Friday, November 15, 2024
10:40am - 11:30am PST

Location

SLAC, Kavli 3rd Floor Conf. Room KIPAC

Speaker: Tatsuya Akiba (University of Colorado Boulder) / Minhee Hyun (KIPAC) In Person and zoom

Zoom infohttps://stanford.zoom.us/j/98604058568

Akiba: Following the merger of two supermassive black holes (SMBHs), a gravitational wave recoil kick is imparted on the merger remnant due to the anisotropic emission of gravitational waves. These recoil kicks can be as high as ~10^3 km/s which exceeds the escape velocity of most galaxies, and these super-kicks can lead to ejected or rogue SMBHs. While there are several candidates, recoiling SMBHs are difficult to uniquely identify since observations so far cannot rule out alternate possibilities such as dual active galactic nuclei. Here, we present a novel observational signature: off-nuclear or extragalactic tidal disruption events of stars by recoiling SMBHs. When a super-kick is imparted on a SMBH, there is a tightly bound cluster of stars recoiling with it. We show that these bound stars should be in an eccentric, apse-aligned disk where stars are strongly torqued to extremely high eccentricities. The corresponding rate of tidal disruption events in an eccentric disk is expected to be of order ~0.1 yr^-1 gal^-1, several orders of magnitude higher than in an isotropic cluster. We show that this high expected rate of tidal disruption events in an eccentric disk implies off-nuclear or extragalactic tidal disruption events as viable and likely observables of a recoiling or rogue SMBH.

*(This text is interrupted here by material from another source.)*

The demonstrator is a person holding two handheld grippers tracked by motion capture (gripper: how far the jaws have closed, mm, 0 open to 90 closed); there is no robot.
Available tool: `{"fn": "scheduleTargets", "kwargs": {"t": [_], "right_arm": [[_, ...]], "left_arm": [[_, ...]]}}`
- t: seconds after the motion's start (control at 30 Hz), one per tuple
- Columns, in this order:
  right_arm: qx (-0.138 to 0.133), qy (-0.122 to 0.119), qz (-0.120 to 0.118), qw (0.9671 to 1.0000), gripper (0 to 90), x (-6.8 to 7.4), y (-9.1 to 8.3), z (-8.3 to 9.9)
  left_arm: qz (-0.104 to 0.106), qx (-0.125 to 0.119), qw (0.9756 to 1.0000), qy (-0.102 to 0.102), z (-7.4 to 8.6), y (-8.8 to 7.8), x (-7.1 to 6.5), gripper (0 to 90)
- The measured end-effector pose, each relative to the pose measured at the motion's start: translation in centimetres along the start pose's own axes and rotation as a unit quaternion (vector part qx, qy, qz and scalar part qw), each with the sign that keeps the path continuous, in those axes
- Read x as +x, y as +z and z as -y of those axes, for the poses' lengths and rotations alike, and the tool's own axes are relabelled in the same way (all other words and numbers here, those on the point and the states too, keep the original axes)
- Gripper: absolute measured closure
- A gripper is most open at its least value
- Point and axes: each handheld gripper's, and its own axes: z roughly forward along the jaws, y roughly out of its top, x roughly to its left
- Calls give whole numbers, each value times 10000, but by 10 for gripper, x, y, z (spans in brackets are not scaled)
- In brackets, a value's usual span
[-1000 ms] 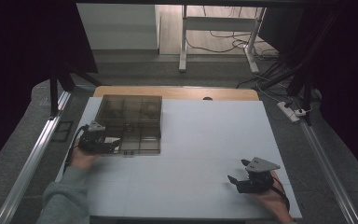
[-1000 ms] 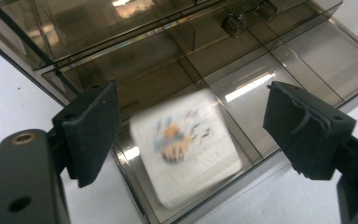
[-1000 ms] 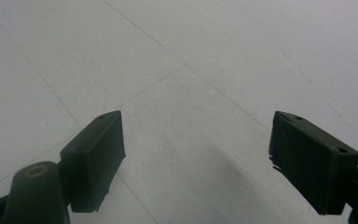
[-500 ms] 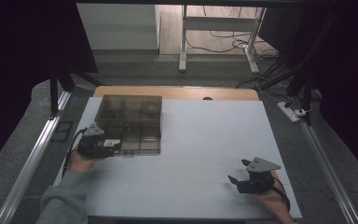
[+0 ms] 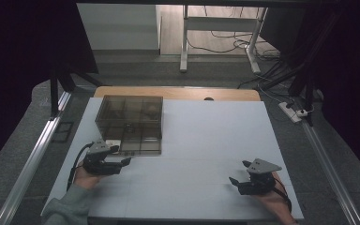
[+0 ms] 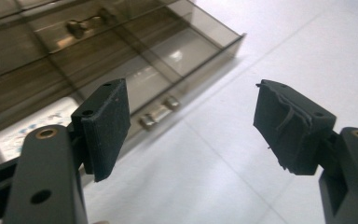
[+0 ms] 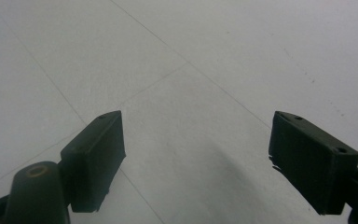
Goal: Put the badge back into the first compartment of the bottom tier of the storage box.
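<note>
A smoky transparent compartment box (image 5: 130, 123) stands on the white table (image 5: 206, 140) at the back left. In the left gripper view the box (image 6: 121, 46) holds small metal cylinders (image 6: 86, 25), and another such cylinder (image 6: 158, 112) lies by its near wall. My left gripper (image 5: 123, 161) sits just off the box's near left corner. Its jaws have just been closing and now stand open with nothing between them (image 6: 191, 112). My right gripper (image 5: 238, 172) rests near the front right of the table, open over bare white surface (image 7: 196, 149).
A wooden strip (image 5: 178, 92) runs along the table's far edge. A metal rail (image 5: 33, 159) lies along the left side and a power strip (image 5: 293, 111) with cables at the right. Desk legs (image 5: 183, 42) stand behind the table.
My left gripper has drawn back from the box's left side toward the person, to in front of its near corner. The right gripper has stayed put.
</note>
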Motion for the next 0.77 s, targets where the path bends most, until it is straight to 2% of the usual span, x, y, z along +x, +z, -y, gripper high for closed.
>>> {"fn": "scheduleTargets", "kwargs": {"t": [0.23,0.77], "right_arm": [[11,-14,16,10000,185,0,0,0],[27,-12,8,10000,186,0,0,1]], "left_arm": [[74,86,9998,133,3,1,-12,268],[48,84,9999,106,4,1,-11,268]]}}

Hyun: Understanding galaxy evolution is one of the big subjects in modern astronomy. Galaxy clusters and superclusters, which sit on the top of the hierarchy of structure formation in the universe, are valuable objects to witness various types of galaxies and environments and study how the properties of galaxies change with their surroundings. Submm galaxies are holding hints to reveal the mystery of star formation history in the early universe. In this talk, I will introduce two parts of my thesis. First, I will introduce the study of galaxy evolution in the galaxy clusters with the large-scale structure environment in the SA22 field. From this study, we checked the `web feeding model,’ which is that more linked (with their environment) galaxy clusters have less quenched population by investigating the correlation between properties of confirmed galaxy clusters and the large-scale structure environment. Second, I will present the newly found submm galaxies(SMGs) with JCMT SCUBA-2, star-forming populations having the key to revealing the hidden star formation in the universe, in the JWST Time Domain Field near the north ecliptic pole.